* _WORK INSTRUCTION_:
Reproduce exactly the lines of the material beneath, from the line that contains "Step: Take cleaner" to the line that contains "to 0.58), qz", both included, and no other lines.

===== DATA PROVIDED =====

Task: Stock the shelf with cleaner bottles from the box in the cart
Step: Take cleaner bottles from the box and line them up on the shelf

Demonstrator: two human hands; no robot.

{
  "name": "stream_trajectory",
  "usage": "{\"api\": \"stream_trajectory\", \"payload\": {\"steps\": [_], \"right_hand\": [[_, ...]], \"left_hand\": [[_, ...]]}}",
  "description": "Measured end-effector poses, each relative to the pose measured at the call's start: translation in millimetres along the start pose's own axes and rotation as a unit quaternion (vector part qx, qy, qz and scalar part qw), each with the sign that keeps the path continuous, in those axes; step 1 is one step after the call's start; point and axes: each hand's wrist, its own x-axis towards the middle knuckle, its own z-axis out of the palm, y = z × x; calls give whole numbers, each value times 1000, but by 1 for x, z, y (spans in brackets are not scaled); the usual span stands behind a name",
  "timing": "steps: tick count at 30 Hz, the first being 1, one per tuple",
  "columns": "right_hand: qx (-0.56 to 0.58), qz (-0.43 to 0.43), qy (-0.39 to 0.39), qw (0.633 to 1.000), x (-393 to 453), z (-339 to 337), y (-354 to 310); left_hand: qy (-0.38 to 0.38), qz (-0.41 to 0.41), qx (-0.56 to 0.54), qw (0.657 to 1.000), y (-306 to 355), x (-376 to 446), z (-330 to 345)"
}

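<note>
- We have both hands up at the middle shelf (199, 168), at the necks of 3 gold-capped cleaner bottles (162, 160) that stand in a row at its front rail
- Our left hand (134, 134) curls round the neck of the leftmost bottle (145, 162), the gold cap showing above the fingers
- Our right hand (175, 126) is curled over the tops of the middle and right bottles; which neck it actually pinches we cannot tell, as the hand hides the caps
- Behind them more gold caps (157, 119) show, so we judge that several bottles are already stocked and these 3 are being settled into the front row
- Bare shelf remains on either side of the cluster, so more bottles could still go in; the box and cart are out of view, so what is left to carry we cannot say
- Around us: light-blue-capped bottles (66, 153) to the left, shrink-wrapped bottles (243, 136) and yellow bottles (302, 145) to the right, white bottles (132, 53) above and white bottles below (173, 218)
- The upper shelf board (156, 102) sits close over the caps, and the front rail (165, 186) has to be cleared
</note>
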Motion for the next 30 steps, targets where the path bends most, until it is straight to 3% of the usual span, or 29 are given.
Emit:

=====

* _THE ANSWER_:
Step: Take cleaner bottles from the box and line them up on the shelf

Demonstrator: two human hands; no robot.

{
  "name": "stream_trajectory",
  "usage": "{\"api\": \"stream_trajectory\", \"payload\": {\"steps\": [_], \"right_hand\": [[_, ...]], \"left_hand\": [[_, ...]]}}",
  "description": "Measured end-effector poses, each relative to the pose measured at the call's start: translation in millimetres along the start pose's own axes and rotation as a unit quaternion (vector part qx, qy, qz and scalar part qw), each with the sign that keeps the path continuous, in those axes; step 1 is one step after the call's start; point and axes: each hand's wrist, its own x-axis towards the middle knuckle, its own z-axis out of the palm, y = z × x; calls give whole numbers, each value times 1000, but by 1 for x, z, y (spans in brackets are not scaled); the usual span stands behind a name",
  "timing": "steps: tick count at 30 Hz, the first being 1, one per tuple",
  "columns": "right_hand: qx (-0.56 to 0.58), qz (-0.43 to 0.43), qy (-0.39 to 0.39), qw (0.633 to 1.000), x (-393 to 453), z (-339 to 337), y (-354 to 310); left_hand: qy (-0.38 to 0.38), qz (-0.41 to 0.41), qx (-0.56 to 0.54), qw (0.657 to 1.000), y (-306 to 355), x (-376 to 446), z (-330 to 345)"

The required output has been given.